Brian Lucas - Faculty & Lillian Ellis - PhD Student

Photo: Brian Lucas and Lily Burns

Using Experience-sampling Technology to Increase Creativity in the Workplace

Can your smartphone increase your creativity?

The goal of this project is to test whether experience-sampling technology – delivered through a smartphone application – can help people to better understand the factors that make them creative and to increase their workplace creativity.

This project will shed new light on the topic of worker-technology interaction and how technology can be used to augment human creativity.

Rebecca Paluch - PhD Student

Photo: Rebecca Paluch

Keeping Old Friends: Employment Relationships with Corporate Alumni Through Social Media Platforms

Rising trends in inter-organizational employee mobility are prompting managers to consider the value of developing and maintaining relationships with former employees, also known as “corporate alumni.” The goal of my project is to understand why corporate alumni choose to stay connected or support their former employer even though they are no longer formal employees.
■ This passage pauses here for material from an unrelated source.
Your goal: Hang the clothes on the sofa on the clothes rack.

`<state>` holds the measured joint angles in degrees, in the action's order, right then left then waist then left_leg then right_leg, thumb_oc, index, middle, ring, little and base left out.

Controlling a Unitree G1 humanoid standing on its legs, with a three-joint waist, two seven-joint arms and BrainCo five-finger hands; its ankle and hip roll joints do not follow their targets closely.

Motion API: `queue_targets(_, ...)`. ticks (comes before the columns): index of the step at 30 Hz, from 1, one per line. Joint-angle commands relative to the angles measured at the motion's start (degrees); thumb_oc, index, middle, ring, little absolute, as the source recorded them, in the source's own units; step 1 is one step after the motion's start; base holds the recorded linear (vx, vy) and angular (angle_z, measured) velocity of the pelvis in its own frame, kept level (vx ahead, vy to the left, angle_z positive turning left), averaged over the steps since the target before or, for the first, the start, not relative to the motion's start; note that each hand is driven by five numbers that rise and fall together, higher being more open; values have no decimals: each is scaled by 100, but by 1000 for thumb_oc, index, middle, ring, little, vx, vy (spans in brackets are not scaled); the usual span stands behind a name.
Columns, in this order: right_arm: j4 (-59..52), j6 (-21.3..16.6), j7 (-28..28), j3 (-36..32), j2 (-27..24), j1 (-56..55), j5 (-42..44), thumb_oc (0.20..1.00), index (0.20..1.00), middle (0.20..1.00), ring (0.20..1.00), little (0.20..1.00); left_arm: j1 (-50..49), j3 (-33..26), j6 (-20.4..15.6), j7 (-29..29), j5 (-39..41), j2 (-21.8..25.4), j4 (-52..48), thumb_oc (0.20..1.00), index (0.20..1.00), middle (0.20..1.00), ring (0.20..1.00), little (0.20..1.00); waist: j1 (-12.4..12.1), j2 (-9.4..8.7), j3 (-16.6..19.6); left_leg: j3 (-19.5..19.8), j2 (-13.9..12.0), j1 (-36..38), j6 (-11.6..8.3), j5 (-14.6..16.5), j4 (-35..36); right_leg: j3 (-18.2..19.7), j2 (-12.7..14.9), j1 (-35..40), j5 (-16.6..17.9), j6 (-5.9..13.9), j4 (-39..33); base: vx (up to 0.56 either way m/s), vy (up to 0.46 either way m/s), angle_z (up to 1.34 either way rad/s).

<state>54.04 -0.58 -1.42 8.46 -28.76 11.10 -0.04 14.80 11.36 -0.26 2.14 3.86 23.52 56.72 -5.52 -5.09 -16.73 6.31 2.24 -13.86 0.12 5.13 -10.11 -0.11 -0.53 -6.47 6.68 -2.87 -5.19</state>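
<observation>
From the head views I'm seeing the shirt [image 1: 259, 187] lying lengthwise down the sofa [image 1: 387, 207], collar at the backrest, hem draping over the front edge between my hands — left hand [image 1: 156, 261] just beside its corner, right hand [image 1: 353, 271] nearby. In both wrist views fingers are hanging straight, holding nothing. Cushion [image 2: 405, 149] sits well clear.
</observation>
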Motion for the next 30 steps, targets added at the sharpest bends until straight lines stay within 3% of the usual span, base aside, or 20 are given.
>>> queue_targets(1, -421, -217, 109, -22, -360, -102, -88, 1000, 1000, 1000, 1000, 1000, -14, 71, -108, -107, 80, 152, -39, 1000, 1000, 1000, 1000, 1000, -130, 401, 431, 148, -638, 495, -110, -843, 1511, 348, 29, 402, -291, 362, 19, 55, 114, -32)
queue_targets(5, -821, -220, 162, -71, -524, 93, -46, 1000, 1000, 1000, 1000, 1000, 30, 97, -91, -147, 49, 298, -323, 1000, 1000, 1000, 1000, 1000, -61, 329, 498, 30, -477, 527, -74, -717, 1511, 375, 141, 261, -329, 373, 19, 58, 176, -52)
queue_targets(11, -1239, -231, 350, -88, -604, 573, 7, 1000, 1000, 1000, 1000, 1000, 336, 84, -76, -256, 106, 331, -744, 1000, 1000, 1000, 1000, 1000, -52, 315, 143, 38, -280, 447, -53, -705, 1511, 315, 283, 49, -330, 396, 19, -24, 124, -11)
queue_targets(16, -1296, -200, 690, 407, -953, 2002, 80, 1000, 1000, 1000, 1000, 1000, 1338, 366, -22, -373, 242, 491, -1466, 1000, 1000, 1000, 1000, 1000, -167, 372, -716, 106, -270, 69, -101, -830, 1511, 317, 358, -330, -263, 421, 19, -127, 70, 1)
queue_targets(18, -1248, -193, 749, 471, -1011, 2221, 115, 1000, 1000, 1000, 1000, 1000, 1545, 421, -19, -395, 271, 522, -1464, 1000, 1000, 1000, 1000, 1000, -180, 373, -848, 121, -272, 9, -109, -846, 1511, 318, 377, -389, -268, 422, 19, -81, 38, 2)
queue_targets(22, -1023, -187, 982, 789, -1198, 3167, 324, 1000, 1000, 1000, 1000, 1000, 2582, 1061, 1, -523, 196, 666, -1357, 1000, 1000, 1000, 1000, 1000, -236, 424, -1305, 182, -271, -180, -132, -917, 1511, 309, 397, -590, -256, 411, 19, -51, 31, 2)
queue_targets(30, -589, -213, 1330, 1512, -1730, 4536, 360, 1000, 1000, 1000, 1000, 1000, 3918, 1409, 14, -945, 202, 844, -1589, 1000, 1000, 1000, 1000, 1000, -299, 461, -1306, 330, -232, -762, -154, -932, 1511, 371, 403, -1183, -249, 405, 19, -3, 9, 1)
This project contributes to the ILR theme of Technology and the Evolution of Work because organizations commonly utilize software platforms focusing on corporate alumni as well as social media such as LinkedIn as a means of maintaining and facilitating these post-employment relationships. Given that these mediums did not even exist 15 years ago, we need to examine how these advancements in technology are changing our understanding of employment relationships.

I propose that corporate alumni software platforms will not only enhance alumni’s identification with their former employer, but also provide valuable services and offerings that support alumni both professionally and personally thus extending the symbiotic relationship between alumni and their former employers.

Phoebe Strom - PhD Student

Photo: Phoebe Strom

Debugging Workplace Social Relations: How Technology Transforms Conflict and Collaborations

From widespread use of workplace social media channels (Slack) to ‘smart’ buildings designed to foster greater interaction with coworkers (The Edge), organizations are increasingly using technology not just to enhance efficiency but to promote communication, teamwork, and cohesion.

Situated in a healthcare setting, this project directly assesses such efforts, exploring how technology reconfigures interpersonal and intergroup dynamics of collaboration and conflict. In addition to providing empirical evidence of technology’s role in shaping employees’ working relationships, this study will inform context-specific research on how technology can best be deployed to improve health outcomes.

KC Wagner - Extension Faculty & Sanjay Pinto - Worker Institute Fellow

Photo: KC Wagner and Sanjay Pinto

Creating a New Code? Tech Platforms as a Basis for Worker Empowerment

 

Technological innovation has transformed the world of work in recent decades. This includes on-demand platforms such as Uber and crowdsourcing platforms such as Mechanical Turk that are reshaping numerous industries. Recent years have seen the creation of new kinds of technology platforms that are oriented to empowering workers and improving the quality of low-wage jobs. This project seeks to map these platforms, better understand their impact, and develop a community of practice through which developers, users, and other stakeholders can share challenges and best practices. Through the project, we will build a database of these technology platforms; develop a typology of these platforms in a review article; and start a set of in-depth case studies to better the models that are being developed, what they have accomplished, and the challenges they confront.